[Exercise aim]: Word for word, restate the lines from the start of the data below through the line containing "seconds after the".

[Study material]:
=-=-=-=-=

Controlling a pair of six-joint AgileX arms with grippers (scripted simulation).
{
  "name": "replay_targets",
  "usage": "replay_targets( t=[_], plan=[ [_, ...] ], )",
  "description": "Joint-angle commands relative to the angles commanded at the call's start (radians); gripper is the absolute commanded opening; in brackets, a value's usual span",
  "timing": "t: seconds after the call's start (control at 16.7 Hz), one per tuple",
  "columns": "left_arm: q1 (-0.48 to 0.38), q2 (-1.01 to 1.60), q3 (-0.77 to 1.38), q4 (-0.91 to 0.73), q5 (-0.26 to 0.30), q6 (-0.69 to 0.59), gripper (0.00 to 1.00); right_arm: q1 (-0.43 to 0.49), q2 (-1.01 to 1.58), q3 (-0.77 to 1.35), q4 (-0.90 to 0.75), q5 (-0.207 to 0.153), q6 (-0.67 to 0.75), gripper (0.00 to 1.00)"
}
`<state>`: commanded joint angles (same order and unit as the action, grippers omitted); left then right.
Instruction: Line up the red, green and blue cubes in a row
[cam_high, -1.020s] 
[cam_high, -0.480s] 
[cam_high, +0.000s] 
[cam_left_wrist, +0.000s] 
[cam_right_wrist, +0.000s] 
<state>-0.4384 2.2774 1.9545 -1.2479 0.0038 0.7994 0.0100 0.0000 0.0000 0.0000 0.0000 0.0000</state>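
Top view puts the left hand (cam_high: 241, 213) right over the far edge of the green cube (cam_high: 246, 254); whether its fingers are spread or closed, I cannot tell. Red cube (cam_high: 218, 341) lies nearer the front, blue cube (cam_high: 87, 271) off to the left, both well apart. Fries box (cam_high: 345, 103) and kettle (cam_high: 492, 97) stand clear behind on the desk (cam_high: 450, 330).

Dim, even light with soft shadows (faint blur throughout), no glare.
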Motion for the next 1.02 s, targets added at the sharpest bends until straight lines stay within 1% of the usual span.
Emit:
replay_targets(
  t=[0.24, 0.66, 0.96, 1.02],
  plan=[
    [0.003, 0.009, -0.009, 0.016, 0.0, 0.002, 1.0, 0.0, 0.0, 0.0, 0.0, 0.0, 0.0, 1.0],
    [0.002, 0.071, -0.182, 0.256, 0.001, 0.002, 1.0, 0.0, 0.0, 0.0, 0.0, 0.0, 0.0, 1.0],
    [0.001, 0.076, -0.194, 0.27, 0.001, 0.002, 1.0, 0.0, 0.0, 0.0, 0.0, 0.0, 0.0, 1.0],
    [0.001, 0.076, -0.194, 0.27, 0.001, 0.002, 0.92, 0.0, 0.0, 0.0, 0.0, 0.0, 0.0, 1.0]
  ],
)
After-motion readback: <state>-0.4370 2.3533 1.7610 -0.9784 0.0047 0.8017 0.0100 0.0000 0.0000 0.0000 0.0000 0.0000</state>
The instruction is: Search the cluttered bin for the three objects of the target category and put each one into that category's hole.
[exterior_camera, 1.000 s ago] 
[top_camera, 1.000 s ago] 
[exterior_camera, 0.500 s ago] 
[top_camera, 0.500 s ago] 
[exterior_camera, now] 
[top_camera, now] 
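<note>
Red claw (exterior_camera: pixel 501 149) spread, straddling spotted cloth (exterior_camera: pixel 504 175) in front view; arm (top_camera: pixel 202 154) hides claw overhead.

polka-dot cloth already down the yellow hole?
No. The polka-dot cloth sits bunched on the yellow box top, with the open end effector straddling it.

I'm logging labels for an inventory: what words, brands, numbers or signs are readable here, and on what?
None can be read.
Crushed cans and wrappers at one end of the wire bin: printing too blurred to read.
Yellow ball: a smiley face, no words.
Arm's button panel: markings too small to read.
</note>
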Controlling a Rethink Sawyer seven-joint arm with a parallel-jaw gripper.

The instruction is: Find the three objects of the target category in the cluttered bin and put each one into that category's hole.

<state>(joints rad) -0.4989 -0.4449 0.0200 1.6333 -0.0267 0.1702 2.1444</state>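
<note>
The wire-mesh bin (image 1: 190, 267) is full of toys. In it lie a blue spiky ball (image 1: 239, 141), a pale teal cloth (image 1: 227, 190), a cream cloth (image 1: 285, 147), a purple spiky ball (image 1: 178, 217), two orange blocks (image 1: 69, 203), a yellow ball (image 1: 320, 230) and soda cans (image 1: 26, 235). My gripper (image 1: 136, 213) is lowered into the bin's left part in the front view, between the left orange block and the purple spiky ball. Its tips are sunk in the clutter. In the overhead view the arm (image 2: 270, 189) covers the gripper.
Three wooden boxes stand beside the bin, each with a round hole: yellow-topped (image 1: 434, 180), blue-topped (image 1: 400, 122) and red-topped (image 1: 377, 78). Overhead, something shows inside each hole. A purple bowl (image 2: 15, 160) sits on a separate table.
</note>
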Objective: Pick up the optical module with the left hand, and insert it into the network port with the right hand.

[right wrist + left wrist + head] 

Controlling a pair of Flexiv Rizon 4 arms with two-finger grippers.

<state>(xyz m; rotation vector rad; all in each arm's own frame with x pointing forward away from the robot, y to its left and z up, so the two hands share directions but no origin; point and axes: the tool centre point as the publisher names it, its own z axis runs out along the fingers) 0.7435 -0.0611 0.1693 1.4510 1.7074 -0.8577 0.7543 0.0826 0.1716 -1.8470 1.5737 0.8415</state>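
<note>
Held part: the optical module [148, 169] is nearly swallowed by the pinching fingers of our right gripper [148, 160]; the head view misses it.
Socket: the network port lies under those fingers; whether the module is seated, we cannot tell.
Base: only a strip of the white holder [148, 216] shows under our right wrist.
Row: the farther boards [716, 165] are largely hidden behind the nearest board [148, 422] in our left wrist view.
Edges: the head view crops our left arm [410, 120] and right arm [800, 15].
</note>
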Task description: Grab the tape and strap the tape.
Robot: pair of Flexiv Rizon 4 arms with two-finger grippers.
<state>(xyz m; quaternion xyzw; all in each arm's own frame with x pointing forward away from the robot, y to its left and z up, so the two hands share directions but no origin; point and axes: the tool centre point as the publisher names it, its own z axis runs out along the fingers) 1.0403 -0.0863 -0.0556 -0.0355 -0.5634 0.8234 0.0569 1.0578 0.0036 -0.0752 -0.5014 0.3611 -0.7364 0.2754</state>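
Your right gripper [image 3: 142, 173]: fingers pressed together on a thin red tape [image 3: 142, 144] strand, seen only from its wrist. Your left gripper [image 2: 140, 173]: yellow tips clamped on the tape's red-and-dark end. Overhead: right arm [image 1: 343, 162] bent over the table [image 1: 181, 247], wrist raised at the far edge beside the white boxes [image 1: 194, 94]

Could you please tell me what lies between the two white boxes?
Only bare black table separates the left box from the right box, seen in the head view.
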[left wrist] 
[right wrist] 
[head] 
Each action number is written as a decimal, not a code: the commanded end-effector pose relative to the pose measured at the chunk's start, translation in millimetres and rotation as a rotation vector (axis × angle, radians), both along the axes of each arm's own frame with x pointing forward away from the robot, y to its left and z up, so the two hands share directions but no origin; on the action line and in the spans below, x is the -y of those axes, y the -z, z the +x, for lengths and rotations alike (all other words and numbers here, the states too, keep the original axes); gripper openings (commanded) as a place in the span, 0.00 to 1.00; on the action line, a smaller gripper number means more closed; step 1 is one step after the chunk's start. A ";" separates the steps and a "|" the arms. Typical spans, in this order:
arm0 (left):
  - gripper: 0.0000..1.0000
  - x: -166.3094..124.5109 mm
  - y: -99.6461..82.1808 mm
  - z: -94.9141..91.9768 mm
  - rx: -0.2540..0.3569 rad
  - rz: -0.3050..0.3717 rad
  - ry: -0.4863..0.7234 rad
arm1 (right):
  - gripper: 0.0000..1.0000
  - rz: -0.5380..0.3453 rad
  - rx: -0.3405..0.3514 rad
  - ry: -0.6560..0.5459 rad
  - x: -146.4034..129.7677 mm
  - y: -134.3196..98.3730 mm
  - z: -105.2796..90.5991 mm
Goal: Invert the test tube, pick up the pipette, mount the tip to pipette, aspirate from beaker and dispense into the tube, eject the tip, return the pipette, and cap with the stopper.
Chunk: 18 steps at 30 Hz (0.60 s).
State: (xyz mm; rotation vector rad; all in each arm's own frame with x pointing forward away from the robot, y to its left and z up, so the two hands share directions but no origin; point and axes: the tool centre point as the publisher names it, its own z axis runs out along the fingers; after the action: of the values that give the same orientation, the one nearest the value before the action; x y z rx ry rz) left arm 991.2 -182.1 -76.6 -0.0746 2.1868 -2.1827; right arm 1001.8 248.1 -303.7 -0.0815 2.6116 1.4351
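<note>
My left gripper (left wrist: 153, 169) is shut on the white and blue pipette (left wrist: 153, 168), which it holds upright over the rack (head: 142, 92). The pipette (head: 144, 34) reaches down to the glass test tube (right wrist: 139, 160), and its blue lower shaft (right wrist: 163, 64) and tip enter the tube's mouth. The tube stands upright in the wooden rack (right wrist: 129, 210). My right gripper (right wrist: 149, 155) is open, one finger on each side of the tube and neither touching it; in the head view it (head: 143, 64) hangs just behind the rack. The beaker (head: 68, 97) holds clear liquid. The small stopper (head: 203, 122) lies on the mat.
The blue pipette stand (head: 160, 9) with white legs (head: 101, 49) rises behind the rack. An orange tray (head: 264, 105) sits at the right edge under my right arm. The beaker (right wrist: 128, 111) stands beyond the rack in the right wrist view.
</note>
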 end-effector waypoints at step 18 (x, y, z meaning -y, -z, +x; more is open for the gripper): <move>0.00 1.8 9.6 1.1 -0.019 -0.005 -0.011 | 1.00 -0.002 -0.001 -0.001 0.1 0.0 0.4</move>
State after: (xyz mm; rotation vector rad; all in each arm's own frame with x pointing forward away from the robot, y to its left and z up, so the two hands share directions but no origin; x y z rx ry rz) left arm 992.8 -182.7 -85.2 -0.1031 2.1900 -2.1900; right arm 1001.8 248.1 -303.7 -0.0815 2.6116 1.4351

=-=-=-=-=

[Answer space]:
Controlling a pair of six-joint AgileX arms with grippers (scripted simulation).
{
  "name": "replay_targets",
  "usage": "replay_targets( t=[_], plan=[ [_, ...] ], )",
  "description": "Joint-angle commands relative to the angles commanded at the call's start (radians); gripper is the absolute commanded opening; in brackets, a value's usual span",
  "timing": "t: seconds after the call's start (control at 16.7 Hz), one per tuple",

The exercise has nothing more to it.